ASSIGNMENT: Wherever the listing holds a picture, leave it out, and copy the remainder exactly.
*** Opening of SUPPLIED MATERIAL ***
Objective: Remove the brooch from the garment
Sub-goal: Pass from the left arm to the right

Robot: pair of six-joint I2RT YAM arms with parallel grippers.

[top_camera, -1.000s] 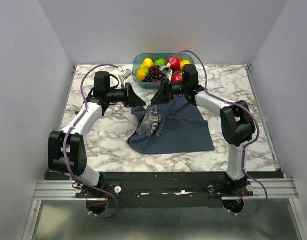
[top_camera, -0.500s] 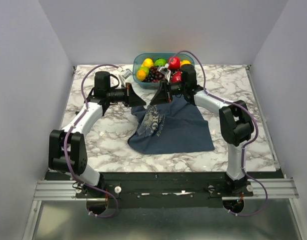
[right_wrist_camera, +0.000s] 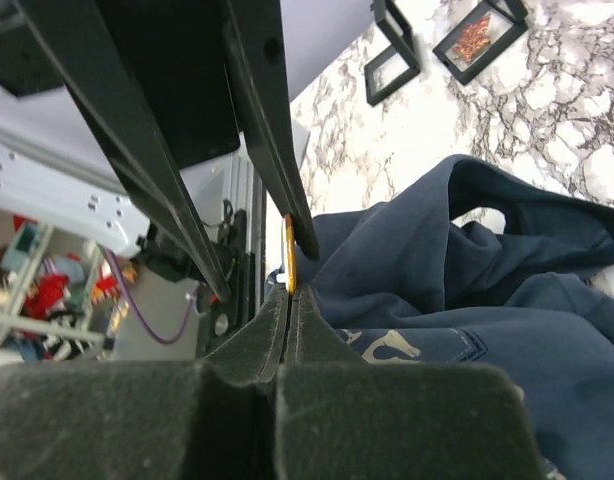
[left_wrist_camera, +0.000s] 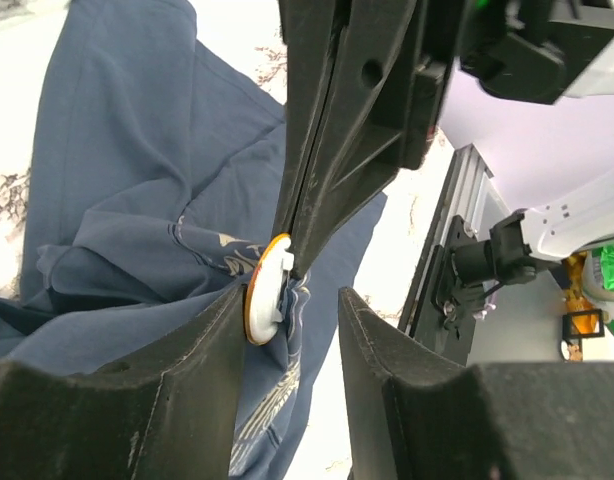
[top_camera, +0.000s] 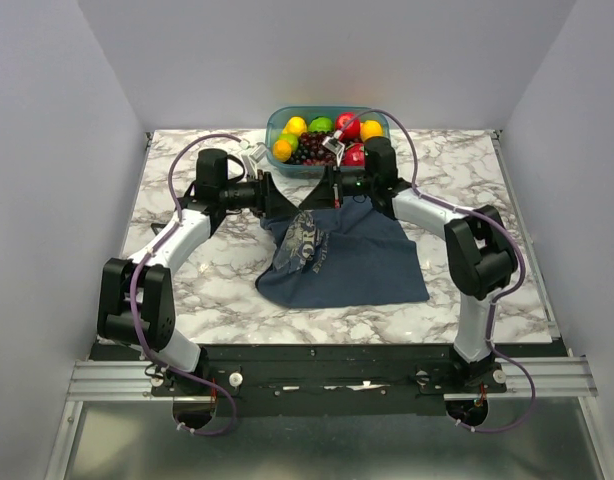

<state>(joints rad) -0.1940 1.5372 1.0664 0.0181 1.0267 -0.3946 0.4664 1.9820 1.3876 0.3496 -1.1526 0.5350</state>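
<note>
The right tool (right_wrist_camera: 290,300) is pinched shut on the brooch (left_wrist_camera: 269,290). It holds a peak of the garment (top_camera: 357,260) up off the table (top_camera: 207,290), near the middle of the far edge. The left tool (left_wrist_camera: 292,300) stands half parted astride the brooch, gripping nothing, probably so the pin can be drawn free of the cloth.

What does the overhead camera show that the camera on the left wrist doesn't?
Only the overhead view shows the bowl of fruit at the far side of the marble table, and both arms whole. Only the left wrist view shows the brooch close up. It is a small gold-edged disc, seemingly pinched at the tip of the shut right tool, between the fingers of the open left tool. Both show the dark blue garment and the two tools meeting over it.
</note>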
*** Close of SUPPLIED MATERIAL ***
REPLY TO THE TASK:
Objective: Remove the brooch from the garment
Sub-goal: Pass from the left arm to the right

Robot: pair of six-joint I2RT YAM arms with parallel grippers.

[top_camera, -1.000s] 
[top_camera, -0.500s] 
[right_wrist_camera, +0.000s] 
[left_wrist_camera, +0.000s] 
[top_camera, +0.000s] 

<state>(joints rad) -0.1940 1.5372 1.0664 0.0181 1.0267 -0.3946 0.4664 1.9820 1.3876 0.3496 -1.1526 0.5350</state>
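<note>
The right tool (right_wrist_camera: 290,300) is pinched shut on the brooch (left_wrist_camera: 269,290). It holds a peak of the garment (top_camera: 357,260) up off the table (top_camera: 207,290), near the middle of the far edge. The left tool (left_wrist_camera: 292,300) stands half parted astride the brooch, gripping nothing, probably so the pin can be drawn free of the cloth.

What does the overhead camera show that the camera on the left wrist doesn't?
Only the overhead view shows the bowl of fruit at the far side of the marble table, and both arms whole. Only the left wrist view shows the brooch close up. It is a small gold-edged disc, seemingly pinched at the tip of the shut right tool, between the fingers of the open left tool. Both show the dark blue garment and the two tools meeting over it.
</note>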

Nothing else belongs to this answer.